Kearns v. Wehr

By JUDGE THOMAS A. FORTKORT

I have reviewed some of the cases which have [been] given me in support of [the] positions taken on Friday’s motion by the Defendant to dismiss those portions of Plaintiff’s motion for judgment concerning negligent entrustmcnt/negligent hiring. It is my decision to grant the Defendant’s motion to dismiss.

Under the facts alleged in this motion for judgment, there is insufficient evidence, which can be deduced, which would allow the finder of fact to conclude that the Defendant, A. G. Van Metre, Jr., Inc., is liable to this Plaintiff under the theory of negligent entrustment or negligent hiring. The allegation of the Plaintiff is simply that the Defendant has a poor driving record. Even *30if the Van Metre Company were aware of the employee’s driving record, it would not give rise to this action. The only Virginia cases which do give recovery on the theory of negligent entrustment are those in which the action of the defendant company is proximately related to the accident.
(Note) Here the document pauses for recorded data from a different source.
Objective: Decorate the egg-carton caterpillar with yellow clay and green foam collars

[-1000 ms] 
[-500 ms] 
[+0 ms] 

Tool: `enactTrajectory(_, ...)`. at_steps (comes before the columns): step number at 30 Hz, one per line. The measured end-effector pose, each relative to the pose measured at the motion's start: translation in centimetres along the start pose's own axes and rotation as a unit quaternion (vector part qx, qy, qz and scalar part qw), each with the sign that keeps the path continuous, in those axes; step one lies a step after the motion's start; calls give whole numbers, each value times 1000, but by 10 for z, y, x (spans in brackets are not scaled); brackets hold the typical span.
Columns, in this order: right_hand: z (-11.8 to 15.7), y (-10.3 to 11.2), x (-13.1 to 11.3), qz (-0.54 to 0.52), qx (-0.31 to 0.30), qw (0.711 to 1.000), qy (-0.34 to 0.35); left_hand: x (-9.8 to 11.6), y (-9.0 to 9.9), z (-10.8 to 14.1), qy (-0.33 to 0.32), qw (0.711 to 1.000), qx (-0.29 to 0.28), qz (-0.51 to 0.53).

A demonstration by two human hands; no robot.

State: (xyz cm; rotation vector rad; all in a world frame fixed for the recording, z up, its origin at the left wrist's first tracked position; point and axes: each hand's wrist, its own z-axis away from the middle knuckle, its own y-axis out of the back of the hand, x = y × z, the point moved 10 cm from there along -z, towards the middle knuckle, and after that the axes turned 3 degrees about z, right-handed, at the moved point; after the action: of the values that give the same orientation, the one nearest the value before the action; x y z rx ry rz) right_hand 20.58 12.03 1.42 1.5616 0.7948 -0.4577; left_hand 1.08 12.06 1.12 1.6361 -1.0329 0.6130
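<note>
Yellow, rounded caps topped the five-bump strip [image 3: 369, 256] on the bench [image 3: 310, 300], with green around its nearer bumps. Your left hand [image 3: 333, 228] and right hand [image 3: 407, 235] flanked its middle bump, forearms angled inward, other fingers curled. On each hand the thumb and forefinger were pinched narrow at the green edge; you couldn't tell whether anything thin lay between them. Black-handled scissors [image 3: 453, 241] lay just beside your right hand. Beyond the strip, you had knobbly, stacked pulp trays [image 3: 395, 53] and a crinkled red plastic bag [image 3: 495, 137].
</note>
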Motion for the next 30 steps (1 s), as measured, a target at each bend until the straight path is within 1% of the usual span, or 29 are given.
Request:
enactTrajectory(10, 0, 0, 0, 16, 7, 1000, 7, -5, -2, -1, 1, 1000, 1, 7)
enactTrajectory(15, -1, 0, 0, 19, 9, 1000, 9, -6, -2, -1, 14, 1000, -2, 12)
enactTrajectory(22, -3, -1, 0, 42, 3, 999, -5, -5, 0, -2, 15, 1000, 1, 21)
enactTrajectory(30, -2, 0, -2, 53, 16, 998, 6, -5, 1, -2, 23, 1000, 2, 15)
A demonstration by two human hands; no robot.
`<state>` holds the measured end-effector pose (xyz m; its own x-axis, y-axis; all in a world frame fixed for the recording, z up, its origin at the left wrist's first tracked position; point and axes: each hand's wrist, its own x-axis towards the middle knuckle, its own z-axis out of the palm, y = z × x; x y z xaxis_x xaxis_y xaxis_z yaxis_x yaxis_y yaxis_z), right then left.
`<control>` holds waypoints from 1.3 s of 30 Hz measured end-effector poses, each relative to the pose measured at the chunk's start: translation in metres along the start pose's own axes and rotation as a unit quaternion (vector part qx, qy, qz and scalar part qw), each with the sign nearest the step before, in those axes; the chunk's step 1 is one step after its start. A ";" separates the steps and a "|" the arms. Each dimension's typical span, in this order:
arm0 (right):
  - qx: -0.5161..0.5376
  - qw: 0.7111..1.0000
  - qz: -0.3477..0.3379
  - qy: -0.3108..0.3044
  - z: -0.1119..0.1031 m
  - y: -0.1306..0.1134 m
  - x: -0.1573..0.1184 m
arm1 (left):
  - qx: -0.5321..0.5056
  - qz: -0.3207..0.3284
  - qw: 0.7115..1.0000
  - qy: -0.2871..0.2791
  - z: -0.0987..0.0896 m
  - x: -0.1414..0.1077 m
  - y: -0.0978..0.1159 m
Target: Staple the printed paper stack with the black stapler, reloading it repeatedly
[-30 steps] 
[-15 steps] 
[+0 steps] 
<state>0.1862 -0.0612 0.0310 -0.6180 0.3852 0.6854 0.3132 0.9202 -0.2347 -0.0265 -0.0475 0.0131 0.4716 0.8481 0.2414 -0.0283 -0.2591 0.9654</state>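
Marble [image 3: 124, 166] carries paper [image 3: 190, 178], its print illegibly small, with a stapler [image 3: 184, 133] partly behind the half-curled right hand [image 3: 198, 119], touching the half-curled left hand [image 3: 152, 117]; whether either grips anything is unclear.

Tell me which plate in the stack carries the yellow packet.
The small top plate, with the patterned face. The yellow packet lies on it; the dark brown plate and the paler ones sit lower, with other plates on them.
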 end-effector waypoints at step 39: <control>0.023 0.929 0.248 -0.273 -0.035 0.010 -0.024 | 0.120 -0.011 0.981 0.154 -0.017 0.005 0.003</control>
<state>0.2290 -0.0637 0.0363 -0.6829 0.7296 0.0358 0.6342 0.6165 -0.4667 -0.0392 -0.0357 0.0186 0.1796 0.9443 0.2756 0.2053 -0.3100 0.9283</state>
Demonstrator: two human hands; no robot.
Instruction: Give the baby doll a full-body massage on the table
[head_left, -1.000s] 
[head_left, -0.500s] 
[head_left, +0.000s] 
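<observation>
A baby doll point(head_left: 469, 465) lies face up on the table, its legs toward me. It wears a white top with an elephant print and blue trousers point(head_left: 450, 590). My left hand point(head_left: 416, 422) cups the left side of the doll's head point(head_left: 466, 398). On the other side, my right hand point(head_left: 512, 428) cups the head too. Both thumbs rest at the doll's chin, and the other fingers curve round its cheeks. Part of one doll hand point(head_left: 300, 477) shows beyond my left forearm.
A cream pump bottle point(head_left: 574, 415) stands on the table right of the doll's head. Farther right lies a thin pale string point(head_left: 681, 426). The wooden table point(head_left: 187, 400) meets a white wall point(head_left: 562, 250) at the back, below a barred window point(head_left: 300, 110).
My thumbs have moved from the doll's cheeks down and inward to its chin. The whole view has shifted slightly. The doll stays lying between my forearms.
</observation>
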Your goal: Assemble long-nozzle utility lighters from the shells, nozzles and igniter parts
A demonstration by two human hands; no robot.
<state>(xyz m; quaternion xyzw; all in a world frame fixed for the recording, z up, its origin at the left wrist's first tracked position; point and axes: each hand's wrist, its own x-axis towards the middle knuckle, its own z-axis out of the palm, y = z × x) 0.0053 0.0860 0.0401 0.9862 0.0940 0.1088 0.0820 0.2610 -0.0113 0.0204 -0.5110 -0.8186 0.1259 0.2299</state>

For example, if it is known that an employee is intoxicated, and the employer permits him to operate a vehicle in such condition, then he is liable under the theory of negligent entrustment. This, of course, poses the issue in its strictest terms. There are cases which go beyond that type of direct knowledge, but no cases to my knowledge would find liability on behalf of the employer in a case such as the case at bar on the basis of a poor driving record. Poor driving record in and of itself is insufficient to render the employee unfit to drive a motor vehicle in the course of his employment. Accordingly, it is my decision to uphold the Defendant’s motion to dismiss. The condition of the truck and that effect on the accident is a separate kind of negligence against the company that is not affected by this ruling.